• Task item:
Provide again, from the entries below, every line from the one containing "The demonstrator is" through the one containing "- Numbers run", exactly as written, and no other line.

• Source information:

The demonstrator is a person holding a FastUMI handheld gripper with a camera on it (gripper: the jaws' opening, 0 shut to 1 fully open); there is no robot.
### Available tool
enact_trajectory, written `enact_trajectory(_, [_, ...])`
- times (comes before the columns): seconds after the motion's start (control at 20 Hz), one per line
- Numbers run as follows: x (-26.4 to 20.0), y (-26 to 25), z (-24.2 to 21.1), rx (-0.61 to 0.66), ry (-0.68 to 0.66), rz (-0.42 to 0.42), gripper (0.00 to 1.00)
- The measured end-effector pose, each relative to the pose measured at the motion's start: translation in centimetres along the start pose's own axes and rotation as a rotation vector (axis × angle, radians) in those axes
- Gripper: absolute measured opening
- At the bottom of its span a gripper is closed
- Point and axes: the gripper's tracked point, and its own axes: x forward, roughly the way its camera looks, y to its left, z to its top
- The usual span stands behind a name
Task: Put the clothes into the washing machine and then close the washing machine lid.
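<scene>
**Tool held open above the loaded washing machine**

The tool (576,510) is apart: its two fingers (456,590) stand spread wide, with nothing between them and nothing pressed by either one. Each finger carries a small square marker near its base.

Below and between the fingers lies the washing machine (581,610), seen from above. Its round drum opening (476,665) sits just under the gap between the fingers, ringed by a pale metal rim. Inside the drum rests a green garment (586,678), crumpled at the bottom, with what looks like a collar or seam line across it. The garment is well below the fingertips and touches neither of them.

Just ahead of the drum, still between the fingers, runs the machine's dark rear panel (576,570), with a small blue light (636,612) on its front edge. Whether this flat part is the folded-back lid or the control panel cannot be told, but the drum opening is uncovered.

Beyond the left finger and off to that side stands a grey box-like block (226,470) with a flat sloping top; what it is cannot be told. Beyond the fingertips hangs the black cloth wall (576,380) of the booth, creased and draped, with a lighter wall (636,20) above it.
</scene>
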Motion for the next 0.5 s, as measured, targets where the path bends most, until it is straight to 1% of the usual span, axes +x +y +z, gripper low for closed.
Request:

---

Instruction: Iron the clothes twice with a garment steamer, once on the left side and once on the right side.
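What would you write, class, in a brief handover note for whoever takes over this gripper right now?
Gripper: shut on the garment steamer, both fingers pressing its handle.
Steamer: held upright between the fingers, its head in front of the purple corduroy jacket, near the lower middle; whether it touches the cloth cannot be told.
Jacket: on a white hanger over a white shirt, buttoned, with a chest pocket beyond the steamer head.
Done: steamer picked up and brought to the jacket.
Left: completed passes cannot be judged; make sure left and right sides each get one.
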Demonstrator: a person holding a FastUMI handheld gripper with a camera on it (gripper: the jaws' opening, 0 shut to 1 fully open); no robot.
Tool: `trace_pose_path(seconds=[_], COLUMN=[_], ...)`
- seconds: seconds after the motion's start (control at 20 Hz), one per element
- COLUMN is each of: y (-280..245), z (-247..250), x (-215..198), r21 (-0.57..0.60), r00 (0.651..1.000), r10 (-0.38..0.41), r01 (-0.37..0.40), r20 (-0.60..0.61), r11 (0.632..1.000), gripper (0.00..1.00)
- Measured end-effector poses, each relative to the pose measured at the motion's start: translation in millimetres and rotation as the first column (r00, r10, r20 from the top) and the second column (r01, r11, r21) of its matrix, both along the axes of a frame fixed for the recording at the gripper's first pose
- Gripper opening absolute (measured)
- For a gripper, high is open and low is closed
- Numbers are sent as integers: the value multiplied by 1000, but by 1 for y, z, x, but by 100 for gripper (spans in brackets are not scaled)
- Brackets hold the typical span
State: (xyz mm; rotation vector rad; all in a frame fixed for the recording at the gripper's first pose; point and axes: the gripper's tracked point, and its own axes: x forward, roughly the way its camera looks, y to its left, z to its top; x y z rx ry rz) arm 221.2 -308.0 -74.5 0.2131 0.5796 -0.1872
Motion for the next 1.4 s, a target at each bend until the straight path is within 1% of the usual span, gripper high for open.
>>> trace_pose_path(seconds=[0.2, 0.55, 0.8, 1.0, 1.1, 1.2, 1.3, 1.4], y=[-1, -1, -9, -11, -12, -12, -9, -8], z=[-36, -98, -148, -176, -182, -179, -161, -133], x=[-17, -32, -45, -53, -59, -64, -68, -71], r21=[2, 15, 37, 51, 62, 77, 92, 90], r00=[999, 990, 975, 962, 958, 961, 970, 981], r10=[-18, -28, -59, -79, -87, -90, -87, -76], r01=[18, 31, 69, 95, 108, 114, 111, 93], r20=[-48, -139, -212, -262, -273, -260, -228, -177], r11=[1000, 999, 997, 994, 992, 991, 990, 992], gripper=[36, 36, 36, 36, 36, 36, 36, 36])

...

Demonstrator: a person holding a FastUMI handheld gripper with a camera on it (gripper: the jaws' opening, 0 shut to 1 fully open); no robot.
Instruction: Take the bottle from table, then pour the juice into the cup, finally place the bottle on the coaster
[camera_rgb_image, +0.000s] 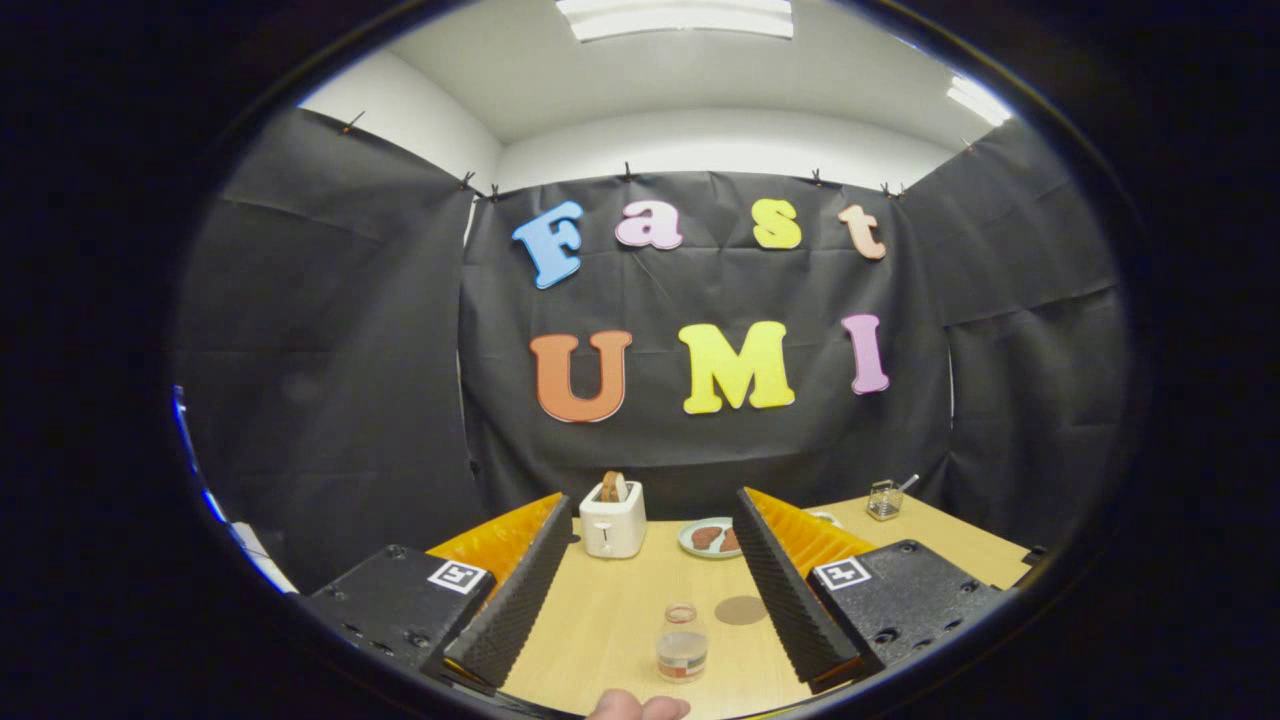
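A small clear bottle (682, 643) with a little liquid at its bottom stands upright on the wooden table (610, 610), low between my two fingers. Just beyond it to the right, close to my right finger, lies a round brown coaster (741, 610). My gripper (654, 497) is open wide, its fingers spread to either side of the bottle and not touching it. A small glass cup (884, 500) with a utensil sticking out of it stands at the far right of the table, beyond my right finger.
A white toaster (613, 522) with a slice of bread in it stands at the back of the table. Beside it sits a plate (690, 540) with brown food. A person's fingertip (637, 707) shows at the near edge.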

• Response for this exercise:
The demonstrator is a person holding a FastUMI handheld gripper with a camera on it (gripper: the jaws' opening, 0 shut to 1 fully open); there is no robot.
### Available tool
enact_trajectory, written `enact_trajectory(_, [_, ...])`
- times (comes before the columns): seconds after the motion's start (control at 20 Hz), one per line
- Numbers run as follows: x (-26.4 to 20.0), y (-26 to 25), z (-24.2 to 21.1), rx (-0.61 to 0.66), ry (-0.68 to 0.66), rz (-0.42 to 0.42), gripper (0.00 to 1.00)

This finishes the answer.